Brief: Scan the entries line by line and return those with "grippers".

The records START

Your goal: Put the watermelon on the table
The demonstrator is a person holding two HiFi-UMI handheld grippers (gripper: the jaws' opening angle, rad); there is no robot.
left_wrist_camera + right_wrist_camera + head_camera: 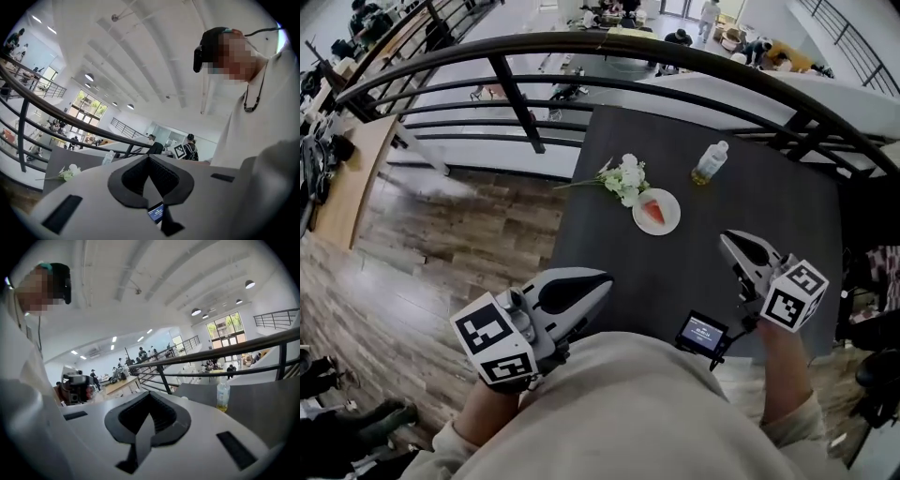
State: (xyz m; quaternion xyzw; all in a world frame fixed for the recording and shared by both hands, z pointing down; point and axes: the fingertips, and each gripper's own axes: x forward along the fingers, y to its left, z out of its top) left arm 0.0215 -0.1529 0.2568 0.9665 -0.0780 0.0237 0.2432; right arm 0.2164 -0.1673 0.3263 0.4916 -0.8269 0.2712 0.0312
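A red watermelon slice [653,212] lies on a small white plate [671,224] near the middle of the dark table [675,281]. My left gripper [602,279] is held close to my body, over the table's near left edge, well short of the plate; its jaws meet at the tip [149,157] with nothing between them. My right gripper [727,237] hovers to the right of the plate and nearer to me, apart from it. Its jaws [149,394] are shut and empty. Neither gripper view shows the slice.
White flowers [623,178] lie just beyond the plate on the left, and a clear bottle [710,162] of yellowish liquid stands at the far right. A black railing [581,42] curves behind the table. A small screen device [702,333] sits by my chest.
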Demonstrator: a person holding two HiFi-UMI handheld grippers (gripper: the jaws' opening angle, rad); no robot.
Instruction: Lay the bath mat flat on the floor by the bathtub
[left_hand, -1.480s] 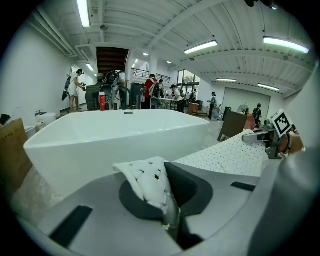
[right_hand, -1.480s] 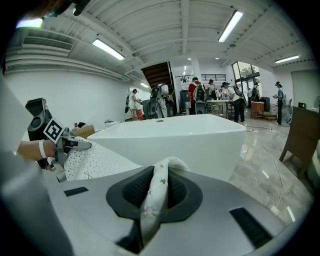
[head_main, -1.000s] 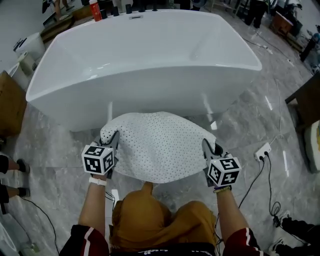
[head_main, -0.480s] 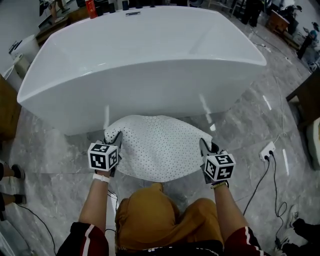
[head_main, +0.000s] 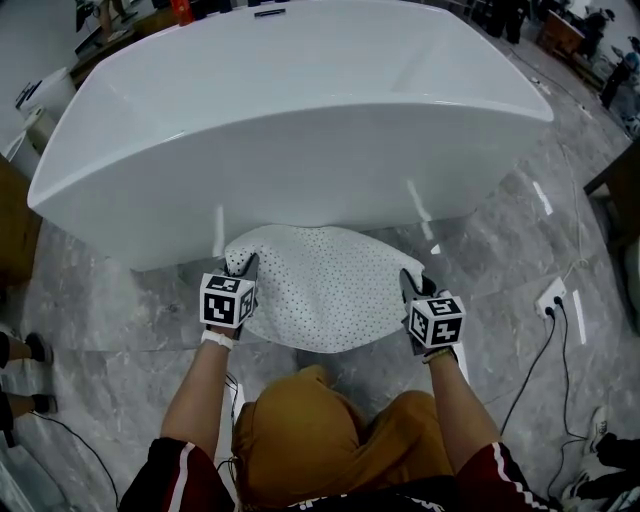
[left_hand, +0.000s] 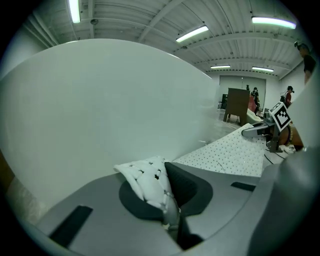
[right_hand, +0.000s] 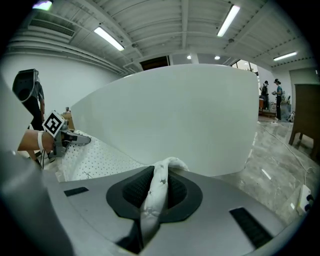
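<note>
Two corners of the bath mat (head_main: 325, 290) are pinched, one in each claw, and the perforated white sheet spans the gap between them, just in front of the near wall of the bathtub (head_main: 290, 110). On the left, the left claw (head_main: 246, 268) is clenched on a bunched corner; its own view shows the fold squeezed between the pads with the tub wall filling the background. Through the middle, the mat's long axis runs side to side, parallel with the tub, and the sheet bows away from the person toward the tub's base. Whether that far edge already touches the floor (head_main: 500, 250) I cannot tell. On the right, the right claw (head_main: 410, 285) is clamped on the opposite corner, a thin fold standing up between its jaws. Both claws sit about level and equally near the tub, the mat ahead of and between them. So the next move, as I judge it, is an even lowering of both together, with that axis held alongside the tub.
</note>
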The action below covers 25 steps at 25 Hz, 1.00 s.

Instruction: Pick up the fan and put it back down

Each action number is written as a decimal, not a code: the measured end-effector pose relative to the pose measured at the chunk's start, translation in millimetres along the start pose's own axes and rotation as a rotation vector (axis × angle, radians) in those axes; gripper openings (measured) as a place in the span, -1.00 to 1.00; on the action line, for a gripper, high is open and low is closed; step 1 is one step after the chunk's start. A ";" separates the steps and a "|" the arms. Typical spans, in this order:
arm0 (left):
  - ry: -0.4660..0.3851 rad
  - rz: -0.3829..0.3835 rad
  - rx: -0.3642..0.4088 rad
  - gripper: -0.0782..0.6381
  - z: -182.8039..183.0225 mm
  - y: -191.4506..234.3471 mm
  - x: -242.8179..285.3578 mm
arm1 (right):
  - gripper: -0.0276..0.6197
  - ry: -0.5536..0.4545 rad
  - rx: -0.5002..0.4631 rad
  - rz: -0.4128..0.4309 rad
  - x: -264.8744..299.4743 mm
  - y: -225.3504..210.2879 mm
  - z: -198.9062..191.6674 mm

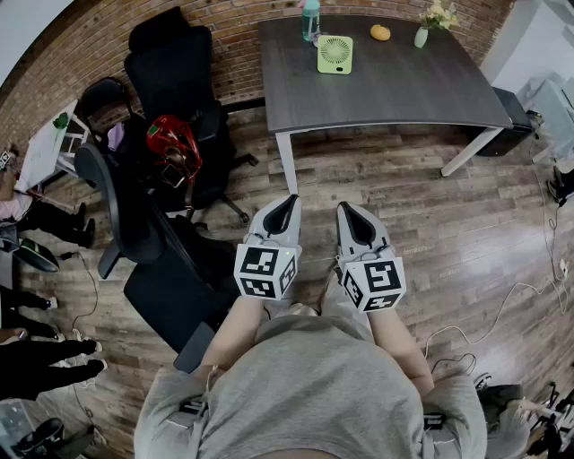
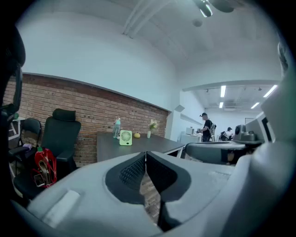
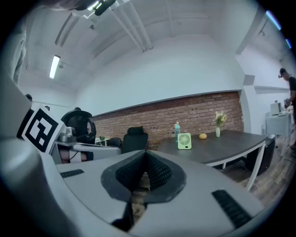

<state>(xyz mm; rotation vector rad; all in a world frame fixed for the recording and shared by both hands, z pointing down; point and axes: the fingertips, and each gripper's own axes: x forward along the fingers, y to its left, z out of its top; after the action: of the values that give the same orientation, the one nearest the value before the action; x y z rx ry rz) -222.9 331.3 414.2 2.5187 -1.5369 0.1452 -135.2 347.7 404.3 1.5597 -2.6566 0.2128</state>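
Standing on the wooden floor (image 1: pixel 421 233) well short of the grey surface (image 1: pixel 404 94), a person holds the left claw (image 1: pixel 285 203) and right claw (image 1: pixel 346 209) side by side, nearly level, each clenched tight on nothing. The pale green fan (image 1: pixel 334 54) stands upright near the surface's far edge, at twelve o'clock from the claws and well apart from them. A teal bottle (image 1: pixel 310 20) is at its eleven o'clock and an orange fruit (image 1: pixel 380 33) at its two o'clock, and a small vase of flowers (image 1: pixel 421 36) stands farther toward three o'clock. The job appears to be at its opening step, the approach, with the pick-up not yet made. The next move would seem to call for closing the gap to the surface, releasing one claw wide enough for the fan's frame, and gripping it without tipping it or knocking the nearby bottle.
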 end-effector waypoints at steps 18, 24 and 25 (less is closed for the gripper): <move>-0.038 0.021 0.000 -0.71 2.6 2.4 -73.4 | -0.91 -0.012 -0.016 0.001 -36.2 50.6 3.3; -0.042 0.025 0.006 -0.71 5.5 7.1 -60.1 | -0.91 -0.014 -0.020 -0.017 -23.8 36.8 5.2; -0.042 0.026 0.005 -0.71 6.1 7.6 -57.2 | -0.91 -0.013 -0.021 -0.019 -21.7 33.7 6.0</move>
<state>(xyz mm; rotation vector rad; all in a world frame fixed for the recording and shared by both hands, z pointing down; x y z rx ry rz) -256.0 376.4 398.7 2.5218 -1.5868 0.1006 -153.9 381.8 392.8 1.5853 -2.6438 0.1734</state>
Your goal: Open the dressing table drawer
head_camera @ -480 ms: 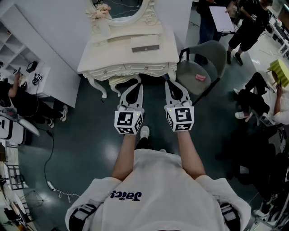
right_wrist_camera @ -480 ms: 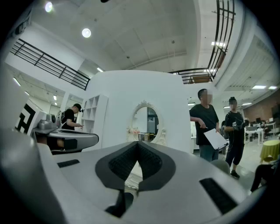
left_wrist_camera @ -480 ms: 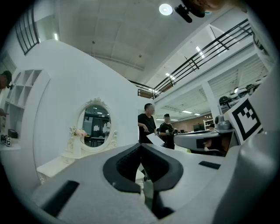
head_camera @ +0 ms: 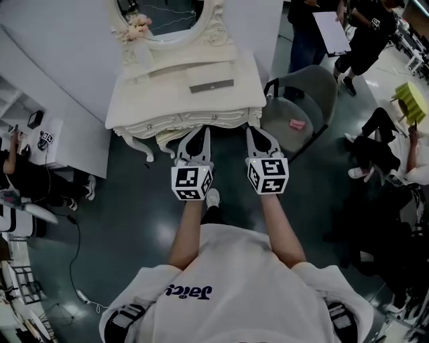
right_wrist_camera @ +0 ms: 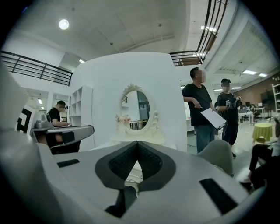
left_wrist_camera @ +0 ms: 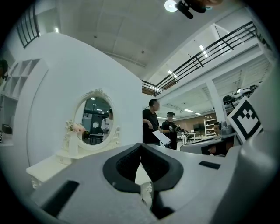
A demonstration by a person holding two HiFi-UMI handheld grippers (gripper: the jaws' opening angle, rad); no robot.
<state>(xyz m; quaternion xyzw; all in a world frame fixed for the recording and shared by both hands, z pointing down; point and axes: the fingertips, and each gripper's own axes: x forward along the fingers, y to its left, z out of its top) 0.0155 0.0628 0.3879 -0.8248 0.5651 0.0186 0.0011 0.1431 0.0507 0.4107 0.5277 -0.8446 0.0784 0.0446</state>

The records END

Answer section:
The demonstrator is a person holding two HiFi-UMI handheld grippers (gripper: the jaws' opening angle, rad); there is no robot.
Demonstrator: a person holding two HiFi-UMI handheld grippers (gripper: the jaws' opening angle, rad); no robot.
A demonstration by a person holding two HiFi-UMI handheld grippers (gripper: the jaws' opening angle, rad); no robot.

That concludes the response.